[Problem description]
The entries that follow need to be returned without any alteration.

Stored data:
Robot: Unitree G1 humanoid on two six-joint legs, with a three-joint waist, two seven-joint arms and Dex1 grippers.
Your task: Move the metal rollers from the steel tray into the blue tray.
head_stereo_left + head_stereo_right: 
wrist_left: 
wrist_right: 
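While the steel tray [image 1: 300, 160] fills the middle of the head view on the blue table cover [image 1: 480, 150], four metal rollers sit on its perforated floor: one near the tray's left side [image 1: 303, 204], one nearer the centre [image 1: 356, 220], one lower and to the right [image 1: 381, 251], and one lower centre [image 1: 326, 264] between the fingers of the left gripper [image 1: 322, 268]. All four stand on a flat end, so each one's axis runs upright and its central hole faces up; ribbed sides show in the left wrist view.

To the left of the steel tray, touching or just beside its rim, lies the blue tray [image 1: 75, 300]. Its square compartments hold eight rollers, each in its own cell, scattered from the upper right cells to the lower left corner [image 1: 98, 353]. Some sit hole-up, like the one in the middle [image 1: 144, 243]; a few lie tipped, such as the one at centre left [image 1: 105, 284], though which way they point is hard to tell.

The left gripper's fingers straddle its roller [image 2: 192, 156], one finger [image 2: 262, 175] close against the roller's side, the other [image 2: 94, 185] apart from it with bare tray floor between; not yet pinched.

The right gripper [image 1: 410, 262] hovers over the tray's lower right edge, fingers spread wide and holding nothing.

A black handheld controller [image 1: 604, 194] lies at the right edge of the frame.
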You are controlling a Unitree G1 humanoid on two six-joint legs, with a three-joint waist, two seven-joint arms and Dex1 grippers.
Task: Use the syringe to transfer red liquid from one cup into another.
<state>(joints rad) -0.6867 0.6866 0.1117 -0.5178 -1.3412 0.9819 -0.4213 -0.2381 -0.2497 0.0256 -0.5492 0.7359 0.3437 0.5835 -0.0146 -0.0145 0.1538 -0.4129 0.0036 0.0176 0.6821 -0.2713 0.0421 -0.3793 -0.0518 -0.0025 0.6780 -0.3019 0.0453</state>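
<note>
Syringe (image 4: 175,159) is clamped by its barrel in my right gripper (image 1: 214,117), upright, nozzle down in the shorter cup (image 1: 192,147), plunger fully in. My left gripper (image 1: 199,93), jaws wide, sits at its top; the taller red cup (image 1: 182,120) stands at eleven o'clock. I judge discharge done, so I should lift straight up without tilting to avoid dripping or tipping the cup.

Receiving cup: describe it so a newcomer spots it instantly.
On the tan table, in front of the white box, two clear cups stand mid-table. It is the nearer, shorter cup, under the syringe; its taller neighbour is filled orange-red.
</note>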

[Response]
Robot: Unitree G1 humanoid on two six-joint legs, with a three-joint waist, two seven-joint arms and Dex1 grippers.
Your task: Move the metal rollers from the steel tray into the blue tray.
head_stereo_left + head_stereo_right: 
wrist_left: 
wrist_right: 
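While the steel tray [image 1: 300, 160] fills the middle of the head view on the blue table cover [image 1: 480, 150], four metal rollers sit on its perforated floor: one near the tray's left side [image 1: 303, 204], one nearer the centre [image 1: 356, 220], one lower and to the right [image 1: 381, 251], and one lower centre [image 1: 326, 264] between the fingers of the left gripper [image 1: 322, 268]. All four stand on a flat end, so each one's axis runs upright and its central hole faces up; ribbed sides show in the left wrist view.

To the left of the steel tray, touching or just beside its rim, lies the blue tray [image 1: 75, 300]. Its square compartments hold eight rollers, each in its own cell, scattered from the upper right cells to the lower left corner [image 1: 98, 353]. Some sit hole-up, like the one in the middle [image 1: 144, 243]; a few lie tipped, such as the one at centre left [image 1: 105, 284], though which way they point is hard to tell.

The left gripper's fingers straddle its roller [image 2: 192, 156], one finger [image 2: 262, 175] close against the roller's side, the other [image 2: 94, 185] apart from it with bare tray floor between; not yet pinched.

The right gripper [image 1: 410, 262] hovers over the tray's lower right edge, fingers spread wide and holding nothing.

A black handheld controller [image 1: 604, 194] lies at the right edge of the frame.
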You are controlling a Unitree G1 humanoid on two six-joint legs, with a three-joint waist, two seven-joint arms and Dex1 grippers.
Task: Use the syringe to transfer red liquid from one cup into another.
<state>(joints rad) -0.6867 0.6866 0.1117 -0.5178 -1.3412 0.9819 -0.4213 -0.2381 -0.2497 0.0256 -0.5492 0.7359 0.3437 0.5835 -0.0146 -0.0145 0.1538 -0.4129 0.0036 0.0176 0.6821 -0.2713 0.0421 -0.3793 -0.0518 -0.0025 0.6780 -0.3019 0.0453</state>
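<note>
Syringe (image 4: 175,159) is clamped by its barrel in my right gripper (image 1: 214,117), upright, nozzle down in the shorter cup (image 1: 192,147), plunger fully in. My left gripper (image 1: 199,93), jaws wide, sits at its top; the taller red cup (image 1: 182,120) stands at eleven o'clock. I judge discharge done, so I should lift straight up without tilting to avoid dripping or tipping the cup.

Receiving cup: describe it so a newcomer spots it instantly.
On the tan table, in front of the white box, two clear cups stand mid-table. It is the nearer, shorter cup, under the syringe; its taller neighbour is filled orange-red.
</note>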

This is the complete answer.